§ **EXERCISE REQUIREMENTS**: Report how many lines below include "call", giving the figure alone.
--*--
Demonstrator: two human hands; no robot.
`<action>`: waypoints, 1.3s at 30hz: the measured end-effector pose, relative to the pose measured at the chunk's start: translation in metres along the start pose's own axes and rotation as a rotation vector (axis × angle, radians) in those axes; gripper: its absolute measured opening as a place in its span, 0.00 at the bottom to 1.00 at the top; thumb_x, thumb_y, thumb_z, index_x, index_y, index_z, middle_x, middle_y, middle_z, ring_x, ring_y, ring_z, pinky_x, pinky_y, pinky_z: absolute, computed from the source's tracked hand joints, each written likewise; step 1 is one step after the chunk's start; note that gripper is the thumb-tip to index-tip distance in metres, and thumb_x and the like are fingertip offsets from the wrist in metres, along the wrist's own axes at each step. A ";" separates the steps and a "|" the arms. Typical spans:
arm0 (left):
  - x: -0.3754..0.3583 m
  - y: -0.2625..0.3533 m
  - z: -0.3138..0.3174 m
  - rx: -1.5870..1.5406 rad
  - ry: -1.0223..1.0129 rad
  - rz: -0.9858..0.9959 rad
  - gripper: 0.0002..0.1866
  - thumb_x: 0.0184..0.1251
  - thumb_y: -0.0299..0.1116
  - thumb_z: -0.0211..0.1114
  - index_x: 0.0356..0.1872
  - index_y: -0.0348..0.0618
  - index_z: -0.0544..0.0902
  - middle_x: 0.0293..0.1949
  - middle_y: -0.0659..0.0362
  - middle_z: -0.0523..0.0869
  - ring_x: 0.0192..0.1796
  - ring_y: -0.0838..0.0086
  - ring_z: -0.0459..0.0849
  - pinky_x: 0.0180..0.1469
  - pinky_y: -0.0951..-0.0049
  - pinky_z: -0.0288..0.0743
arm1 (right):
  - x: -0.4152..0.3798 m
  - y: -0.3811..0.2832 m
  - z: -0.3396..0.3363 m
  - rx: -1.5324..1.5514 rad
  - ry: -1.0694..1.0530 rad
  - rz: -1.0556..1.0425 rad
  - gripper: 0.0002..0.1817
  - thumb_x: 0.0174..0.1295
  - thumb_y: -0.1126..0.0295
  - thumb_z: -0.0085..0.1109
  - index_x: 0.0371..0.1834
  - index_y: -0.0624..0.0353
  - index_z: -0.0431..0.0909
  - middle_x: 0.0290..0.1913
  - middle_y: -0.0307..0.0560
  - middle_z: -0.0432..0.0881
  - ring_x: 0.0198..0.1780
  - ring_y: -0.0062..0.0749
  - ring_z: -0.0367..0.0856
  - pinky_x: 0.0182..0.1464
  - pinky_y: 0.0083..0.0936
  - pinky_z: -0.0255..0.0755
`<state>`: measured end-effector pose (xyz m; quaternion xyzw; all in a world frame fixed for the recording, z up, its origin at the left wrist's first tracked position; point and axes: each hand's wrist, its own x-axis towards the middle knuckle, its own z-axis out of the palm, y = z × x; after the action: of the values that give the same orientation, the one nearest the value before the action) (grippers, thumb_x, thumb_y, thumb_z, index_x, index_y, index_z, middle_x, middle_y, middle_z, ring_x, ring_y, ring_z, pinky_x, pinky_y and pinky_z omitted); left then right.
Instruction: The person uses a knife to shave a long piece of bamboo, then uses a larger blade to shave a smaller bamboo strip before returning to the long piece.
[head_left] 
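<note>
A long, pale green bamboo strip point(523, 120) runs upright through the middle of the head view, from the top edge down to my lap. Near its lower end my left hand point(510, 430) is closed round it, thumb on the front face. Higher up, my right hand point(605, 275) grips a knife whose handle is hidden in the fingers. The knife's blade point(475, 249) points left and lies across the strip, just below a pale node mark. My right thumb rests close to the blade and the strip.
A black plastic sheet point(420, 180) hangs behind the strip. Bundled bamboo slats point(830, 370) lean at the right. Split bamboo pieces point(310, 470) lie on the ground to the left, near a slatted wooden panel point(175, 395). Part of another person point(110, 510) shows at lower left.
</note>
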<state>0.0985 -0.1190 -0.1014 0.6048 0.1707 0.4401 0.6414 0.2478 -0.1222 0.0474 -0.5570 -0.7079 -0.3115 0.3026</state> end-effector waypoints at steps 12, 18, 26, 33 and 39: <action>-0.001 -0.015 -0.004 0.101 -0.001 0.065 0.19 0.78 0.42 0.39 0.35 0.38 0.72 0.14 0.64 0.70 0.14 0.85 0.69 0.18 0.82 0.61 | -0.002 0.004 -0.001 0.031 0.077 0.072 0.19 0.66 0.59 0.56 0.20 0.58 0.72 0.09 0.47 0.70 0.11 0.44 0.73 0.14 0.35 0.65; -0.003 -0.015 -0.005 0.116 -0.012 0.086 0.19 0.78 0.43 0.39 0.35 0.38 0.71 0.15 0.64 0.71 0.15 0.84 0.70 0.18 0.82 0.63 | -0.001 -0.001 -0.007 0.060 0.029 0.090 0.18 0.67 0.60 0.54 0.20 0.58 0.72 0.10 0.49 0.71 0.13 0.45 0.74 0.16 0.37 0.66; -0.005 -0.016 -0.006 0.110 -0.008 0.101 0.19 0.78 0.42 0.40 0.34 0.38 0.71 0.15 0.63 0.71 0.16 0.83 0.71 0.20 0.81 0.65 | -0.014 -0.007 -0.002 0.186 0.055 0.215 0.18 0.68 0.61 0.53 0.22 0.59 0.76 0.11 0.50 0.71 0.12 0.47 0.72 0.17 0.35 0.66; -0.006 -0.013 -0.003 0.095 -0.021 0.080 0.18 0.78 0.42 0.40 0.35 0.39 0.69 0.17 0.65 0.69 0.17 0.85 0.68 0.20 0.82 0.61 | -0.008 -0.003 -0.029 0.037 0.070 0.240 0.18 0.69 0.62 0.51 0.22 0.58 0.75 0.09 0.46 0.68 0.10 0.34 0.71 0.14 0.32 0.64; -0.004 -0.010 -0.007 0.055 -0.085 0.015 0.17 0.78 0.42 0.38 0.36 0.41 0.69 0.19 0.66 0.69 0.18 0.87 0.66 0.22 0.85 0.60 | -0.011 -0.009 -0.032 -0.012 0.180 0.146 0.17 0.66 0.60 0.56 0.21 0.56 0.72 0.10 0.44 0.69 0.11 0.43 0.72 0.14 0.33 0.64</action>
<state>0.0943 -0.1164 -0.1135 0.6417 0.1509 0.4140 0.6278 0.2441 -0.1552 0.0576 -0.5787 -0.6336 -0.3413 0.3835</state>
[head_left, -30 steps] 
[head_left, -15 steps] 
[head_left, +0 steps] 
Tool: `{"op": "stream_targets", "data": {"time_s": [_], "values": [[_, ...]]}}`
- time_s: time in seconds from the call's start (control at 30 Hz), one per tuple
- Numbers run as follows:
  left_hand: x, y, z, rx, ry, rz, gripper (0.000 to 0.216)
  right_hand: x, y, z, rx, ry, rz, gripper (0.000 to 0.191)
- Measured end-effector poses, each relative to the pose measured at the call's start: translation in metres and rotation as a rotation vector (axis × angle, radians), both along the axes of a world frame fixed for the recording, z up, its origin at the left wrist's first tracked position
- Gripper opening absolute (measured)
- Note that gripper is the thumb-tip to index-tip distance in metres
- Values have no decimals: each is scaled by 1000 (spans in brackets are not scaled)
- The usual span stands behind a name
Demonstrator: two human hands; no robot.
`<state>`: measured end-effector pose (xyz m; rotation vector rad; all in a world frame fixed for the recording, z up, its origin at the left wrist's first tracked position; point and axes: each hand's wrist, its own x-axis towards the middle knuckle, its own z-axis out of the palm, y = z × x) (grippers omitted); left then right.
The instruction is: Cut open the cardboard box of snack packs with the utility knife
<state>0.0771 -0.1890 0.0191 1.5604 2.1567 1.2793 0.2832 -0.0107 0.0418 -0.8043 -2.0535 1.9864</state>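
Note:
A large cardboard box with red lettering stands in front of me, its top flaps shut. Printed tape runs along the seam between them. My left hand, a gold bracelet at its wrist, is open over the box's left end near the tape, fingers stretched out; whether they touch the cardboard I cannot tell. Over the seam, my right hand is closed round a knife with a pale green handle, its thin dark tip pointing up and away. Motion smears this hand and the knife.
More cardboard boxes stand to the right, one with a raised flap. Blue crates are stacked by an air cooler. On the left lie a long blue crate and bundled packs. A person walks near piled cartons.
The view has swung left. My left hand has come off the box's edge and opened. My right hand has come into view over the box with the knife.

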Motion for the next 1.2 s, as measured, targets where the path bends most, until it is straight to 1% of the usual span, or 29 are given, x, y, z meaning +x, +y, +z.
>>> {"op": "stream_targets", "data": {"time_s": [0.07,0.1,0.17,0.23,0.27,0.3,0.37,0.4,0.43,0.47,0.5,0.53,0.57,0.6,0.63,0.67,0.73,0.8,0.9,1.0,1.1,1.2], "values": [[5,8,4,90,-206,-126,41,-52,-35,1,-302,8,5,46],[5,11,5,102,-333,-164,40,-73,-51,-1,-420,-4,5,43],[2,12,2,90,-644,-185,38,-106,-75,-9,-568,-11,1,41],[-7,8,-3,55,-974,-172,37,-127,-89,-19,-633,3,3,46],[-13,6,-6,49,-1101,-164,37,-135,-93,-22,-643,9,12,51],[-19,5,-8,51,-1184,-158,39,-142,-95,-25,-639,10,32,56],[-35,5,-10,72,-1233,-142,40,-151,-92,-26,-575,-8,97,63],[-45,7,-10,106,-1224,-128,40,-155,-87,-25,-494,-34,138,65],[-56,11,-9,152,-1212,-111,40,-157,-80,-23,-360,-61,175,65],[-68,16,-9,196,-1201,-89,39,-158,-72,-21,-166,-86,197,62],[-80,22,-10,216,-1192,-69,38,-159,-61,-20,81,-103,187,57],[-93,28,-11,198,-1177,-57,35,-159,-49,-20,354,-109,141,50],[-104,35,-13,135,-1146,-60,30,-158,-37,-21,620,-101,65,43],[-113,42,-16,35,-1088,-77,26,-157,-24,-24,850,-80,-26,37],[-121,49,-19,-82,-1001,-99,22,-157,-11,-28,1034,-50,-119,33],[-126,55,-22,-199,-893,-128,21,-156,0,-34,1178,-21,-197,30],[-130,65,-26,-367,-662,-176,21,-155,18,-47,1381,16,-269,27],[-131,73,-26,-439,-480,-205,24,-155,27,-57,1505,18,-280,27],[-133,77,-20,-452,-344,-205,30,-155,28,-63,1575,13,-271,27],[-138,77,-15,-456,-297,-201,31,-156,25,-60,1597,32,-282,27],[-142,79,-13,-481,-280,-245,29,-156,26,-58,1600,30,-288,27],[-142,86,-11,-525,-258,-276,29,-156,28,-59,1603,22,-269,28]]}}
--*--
§ **ANSWER AREA**: 2